I am four days past the anniversary of moving into this suburban farm. And just yesterday, I passed the one year anniversary of building the chicken coop. This was not the anniversary by date. This is more like one of those Incan passing-of-time anniversaries where the third moon after the solstice sort of anniversaries. I built the chicken coop on the day of the 2009 Philly Craft Beer Fest. The 2010 version of this wonderful community outing took place yesterday and it is by the passing of that yearly landmark that I say the coop is one year old. It was celebrated by moving the ladies out of the greenhouse (which is mine again) and into the great outdoors. It was also celebrated by attending the Craft Beer Fest.

Long story short regarding the Beer Fest, I bought an AmeriKilt. I am wearing it right now. I highly recommend that every man buys one.
Also, the first tomato seeds are started in the greenhouse. They were a very thoughtful gift from a friend that recently traveled to Ithaca, NY. I couldn't stop at simply starting some seeds, so the garden has been tilled for the first time this year. All of the straw, compost, and chicken poo has been rolled in a bit. Maybe four more rounds of this and we'll be ready to plant!

Until next time.

Friday, February 26, 2010

And we say it again

The fact that it is snowing like coke at an Aerosmith concert doesn’t mean that global warming isn’t real. Indeed, huge extremes in weather patterns – both hot and cold – are indicative of global destabilization of air masses. It isn’t even funny to say things like “looks like Al Gore was wrong.” Well, it would be funny if Bill Clinton said it. Or Bill Murray. Everything he says is funny. But outside of that, not funny.

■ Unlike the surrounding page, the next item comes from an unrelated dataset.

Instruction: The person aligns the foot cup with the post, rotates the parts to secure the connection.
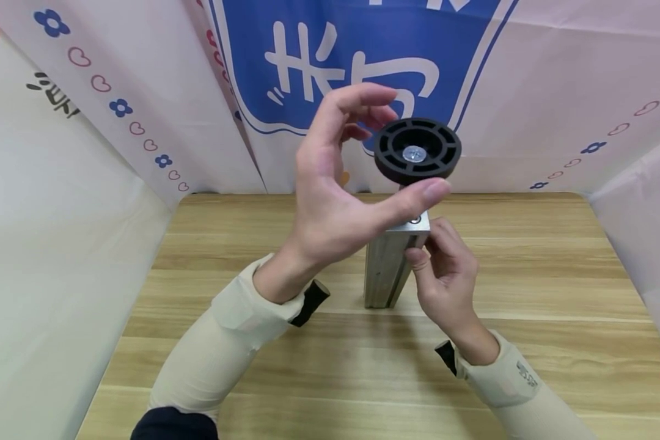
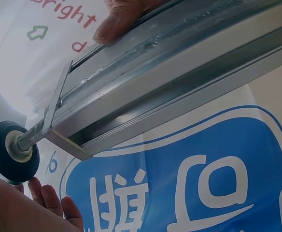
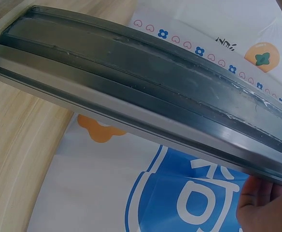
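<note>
Foot (image 1: 418,142), black, round: above metal post (image 1: 384,275), on threaded rod (image 2: 32,134). Left hand (image 1: 330,198): spread wide about foot, thumb at rim. Right hand (image 1: 448,278): gripping post near top. Possible fault: sideways push on foot, toppling post.

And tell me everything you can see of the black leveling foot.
The leveling foot is a round black disc, plastic or rubber by its look, with ribbed openings ringing a recessed centre and silvery screw end. It faces up; below, a nut and threaded metal stem join it to the end plate of the upright aluminium extrusion. The left hand curves around it, thumb at the near rim; contact is unclear.
</note>
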Action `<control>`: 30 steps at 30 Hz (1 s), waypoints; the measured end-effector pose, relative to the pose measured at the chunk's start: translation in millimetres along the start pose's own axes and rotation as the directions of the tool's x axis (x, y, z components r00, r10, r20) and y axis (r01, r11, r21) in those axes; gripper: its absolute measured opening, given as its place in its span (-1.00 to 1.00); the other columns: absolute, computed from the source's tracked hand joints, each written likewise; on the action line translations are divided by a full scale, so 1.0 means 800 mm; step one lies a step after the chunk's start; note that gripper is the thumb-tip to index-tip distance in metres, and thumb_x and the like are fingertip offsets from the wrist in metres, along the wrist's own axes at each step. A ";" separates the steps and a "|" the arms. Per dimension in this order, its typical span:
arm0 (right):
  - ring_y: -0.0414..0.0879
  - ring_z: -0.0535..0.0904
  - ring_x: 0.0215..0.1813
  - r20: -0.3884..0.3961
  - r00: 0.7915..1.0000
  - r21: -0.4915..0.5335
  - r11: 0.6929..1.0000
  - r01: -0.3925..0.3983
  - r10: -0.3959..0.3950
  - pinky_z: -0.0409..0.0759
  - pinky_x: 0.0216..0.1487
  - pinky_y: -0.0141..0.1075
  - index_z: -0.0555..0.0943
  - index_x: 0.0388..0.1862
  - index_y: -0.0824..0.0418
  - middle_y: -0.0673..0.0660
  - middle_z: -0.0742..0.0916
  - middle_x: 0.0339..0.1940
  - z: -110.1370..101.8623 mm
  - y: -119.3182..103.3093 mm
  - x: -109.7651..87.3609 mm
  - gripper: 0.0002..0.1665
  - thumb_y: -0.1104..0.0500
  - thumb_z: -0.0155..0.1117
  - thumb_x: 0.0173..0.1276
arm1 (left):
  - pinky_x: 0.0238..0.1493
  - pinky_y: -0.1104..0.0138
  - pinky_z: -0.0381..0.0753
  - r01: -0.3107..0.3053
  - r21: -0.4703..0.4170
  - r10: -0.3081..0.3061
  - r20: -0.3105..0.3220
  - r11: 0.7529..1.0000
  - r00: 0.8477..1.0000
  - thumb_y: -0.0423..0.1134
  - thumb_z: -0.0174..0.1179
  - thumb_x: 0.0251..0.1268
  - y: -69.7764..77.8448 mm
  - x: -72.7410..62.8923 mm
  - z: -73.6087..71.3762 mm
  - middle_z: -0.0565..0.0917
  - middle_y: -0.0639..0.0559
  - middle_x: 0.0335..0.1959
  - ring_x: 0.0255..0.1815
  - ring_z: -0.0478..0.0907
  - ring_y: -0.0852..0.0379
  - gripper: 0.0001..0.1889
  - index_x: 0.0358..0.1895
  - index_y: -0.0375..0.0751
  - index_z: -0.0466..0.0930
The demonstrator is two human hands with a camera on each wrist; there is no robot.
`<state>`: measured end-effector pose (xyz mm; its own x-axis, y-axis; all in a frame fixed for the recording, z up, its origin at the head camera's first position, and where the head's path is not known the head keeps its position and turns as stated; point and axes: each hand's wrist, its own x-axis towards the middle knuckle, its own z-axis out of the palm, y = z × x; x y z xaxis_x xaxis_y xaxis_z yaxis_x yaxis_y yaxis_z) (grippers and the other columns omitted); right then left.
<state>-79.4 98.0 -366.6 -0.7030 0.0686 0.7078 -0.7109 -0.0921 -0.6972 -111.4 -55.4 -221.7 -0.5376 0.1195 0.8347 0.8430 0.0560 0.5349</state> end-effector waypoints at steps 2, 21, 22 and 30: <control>-0.18 0.44 -0.20 0.000 1.000 0.001 1.000 -0.002 0.002 0.49 -0.19 -0.44 0.59 -0.12 0.66 -0.01 0.59 -0.24 0.000 0.000 0.000 -0.41 0.04 0.36 0.46 | 0.09 0.26 0.47 0.002 -0.003 -0.002 -0.002 1.000 1.000 -0.37 0.63 -0.23 0.000 0.000 0.000 0.64 -0.34 0.00 0.03 0.55 0.12 -0.22 0.15 -0.61 0.48; -0.18 0.43 -0.23 -0.003 1.000 -0.008 1.000 -0.001 0.001 0.47 -0.23 -0.45 0.60 -0.15 0.64 0.01 0.56 -0.29 0.002 -0.001 0.000 -0.42 0.03 0.36 0.47 | 0.10 0.23 0.46 0.031 -0.173 -0.026 0.029 0.984 0.999 -0.27 0.28 0.09 -0.005 -0.004 -0.002 0.72 -0.49 0.03 0.05 0.71 -0.15 -0.43 0.10 -0.65 0.40; -0.18 0.43 -0.23 -0.003 1.000 -0.011 1.000 -0.003 0.003 0.47 -0.23 -0.45 0.60 -0.15 0.64 0.01 0.56 -0.29 0.002 -0.001 0.000 -0.43 0.03 0.36 0.47 | 0.09 0.23 0.46 0.034 -0.178 -0.029 0.030 0.983 0.999 -0.27 0.25 0.11 -0.005 -0.005 -0.001 0.72 -0.50 0.04 0.05 0.72 -0.17 -0.44 0.10 -0.66 0.40; -0.18 0.43 -0.23 -0.004 1.000 -0.026 1.000 -0.007 0.007 0.47 -0.24 -0.45 0.61 -0.13 0.64 0.00 0.57 -0.28 0.002 -0.001 0.000 -0.42 0.02 0.35 0.48 | 0.13 0.19 0.51 0.043 -0.202 -0.035 0.045 0.978 0.998 -0.25 0.09 0.21 -0.006 -0.008 0.001 0.69 -0.57 0.08 0.04 0.72 -0.23 -0.46 0.10 -0.70 0.38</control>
<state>-78.6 96.7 -365.7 -0.7082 0.0723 0.7023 -0.7060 -0.0670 -0.7050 -112.2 -55.9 -229.7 -0.5651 0.1624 0.8089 0.7982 -0.1402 0.5858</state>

Or any old Italian-American man. It would be funny just because of the accent. “Looks-a like…”. Classic.

But to the point: this is serious.

Thursday, February 25, 2010

What is Broken?

This is question we should have addressed a long time ago. Broken is a very important thing to understand. And very tricky. Broken is more than a physical state of something. See, before Man, nothing was broken. Everything was as it should be. It might have been busted, or different than before, or all messed up, but it wasn’t broken until Man was there to deem it so.

Let me apologize for using the chauvinistic “Man” here. Nevermind. I’m not apologizing at all. I’m just recognizing that I’m doing it. It’s a useful enough term. Human, person… very cumbersome. And I don’t think that Man is chauvinistic anyway. But I’ve been wrong before. Give me a better word and I’ll use it.

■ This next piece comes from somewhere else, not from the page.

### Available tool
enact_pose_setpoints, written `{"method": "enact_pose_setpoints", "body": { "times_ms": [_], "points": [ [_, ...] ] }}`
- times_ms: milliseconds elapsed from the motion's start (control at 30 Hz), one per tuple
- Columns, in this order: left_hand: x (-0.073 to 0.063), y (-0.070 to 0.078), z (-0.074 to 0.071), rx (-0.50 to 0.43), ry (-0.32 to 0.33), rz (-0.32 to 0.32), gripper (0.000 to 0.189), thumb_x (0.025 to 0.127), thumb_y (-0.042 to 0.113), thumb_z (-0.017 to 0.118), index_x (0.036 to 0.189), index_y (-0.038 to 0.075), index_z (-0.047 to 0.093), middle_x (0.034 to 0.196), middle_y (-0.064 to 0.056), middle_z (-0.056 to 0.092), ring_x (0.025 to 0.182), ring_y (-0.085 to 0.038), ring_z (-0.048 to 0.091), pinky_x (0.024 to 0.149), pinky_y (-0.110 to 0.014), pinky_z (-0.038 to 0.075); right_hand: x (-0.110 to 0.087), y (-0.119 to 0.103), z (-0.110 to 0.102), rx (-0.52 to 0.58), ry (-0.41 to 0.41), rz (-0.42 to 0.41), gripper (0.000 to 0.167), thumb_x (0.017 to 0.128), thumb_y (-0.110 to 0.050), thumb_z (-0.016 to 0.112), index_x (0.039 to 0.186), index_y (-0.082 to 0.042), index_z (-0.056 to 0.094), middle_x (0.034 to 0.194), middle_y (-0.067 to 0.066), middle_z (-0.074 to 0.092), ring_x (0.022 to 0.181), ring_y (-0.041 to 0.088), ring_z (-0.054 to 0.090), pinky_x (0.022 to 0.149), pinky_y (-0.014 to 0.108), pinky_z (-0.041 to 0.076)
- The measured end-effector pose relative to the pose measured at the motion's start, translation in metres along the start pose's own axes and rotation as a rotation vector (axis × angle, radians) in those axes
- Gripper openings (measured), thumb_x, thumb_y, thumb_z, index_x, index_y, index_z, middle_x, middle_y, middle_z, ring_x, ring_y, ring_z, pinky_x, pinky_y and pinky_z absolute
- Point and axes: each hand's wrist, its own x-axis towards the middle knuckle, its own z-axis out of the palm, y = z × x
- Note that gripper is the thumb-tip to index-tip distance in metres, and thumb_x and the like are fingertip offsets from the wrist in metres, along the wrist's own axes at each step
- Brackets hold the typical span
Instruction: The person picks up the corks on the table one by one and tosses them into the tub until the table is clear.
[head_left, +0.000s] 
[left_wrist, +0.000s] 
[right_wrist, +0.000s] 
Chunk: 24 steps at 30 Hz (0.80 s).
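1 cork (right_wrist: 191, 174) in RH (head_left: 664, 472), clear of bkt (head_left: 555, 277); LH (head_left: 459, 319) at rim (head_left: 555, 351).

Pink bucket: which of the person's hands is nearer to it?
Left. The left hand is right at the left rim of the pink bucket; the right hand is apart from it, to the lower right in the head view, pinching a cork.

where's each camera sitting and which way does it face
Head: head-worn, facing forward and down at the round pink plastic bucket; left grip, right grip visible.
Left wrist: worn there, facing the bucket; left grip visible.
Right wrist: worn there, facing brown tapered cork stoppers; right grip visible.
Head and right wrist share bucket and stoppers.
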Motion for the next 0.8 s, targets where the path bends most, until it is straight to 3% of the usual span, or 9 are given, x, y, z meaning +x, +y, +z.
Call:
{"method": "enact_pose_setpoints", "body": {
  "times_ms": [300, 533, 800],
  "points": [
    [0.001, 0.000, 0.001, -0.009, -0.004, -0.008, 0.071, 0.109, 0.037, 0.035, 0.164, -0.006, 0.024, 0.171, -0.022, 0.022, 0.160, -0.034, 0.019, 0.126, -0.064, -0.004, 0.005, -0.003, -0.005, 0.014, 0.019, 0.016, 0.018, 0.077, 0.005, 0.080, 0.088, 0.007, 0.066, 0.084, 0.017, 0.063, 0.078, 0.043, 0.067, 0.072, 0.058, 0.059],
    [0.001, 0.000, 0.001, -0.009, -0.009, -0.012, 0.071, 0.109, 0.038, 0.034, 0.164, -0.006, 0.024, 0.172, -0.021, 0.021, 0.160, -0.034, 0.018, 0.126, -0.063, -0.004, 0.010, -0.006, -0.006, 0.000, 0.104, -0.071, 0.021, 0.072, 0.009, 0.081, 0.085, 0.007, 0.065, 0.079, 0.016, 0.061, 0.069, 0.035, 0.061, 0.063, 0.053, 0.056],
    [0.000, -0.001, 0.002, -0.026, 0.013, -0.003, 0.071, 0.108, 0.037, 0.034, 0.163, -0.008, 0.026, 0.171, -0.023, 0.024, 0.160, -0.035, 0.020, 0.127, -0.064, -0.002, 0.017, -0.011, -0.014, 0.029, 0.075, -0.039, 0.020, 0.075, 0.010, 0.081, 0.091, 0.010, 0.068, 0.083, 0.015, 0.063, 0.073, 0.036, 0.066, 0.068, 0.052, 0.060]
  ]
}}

Anyway, broken is a philosophical state. Things can still be busted, of course. I can bust my bicycle. That means, though, that I just throw it away and buy a new one. Then again, I can render my bicycle broken, then, I can try to fix it. And that is the difference.

Anything that can be broken can be fixed. Fixing it, though, never restores the exact same thing to a state where we could be convinced that it was never broken in the first place. It has changed. It had more effort put into it. It fills the same functional role, probably, but it does so in a little different way.

Let’s get right to the heart of it. The Republicans are right when they say that healthcare is broken. And it can be fixed. The same is true for everything. Everything, depending on how you look at it, is broken. It all needs fixing. Fixing is how we improve things. And everything can be better. So why not?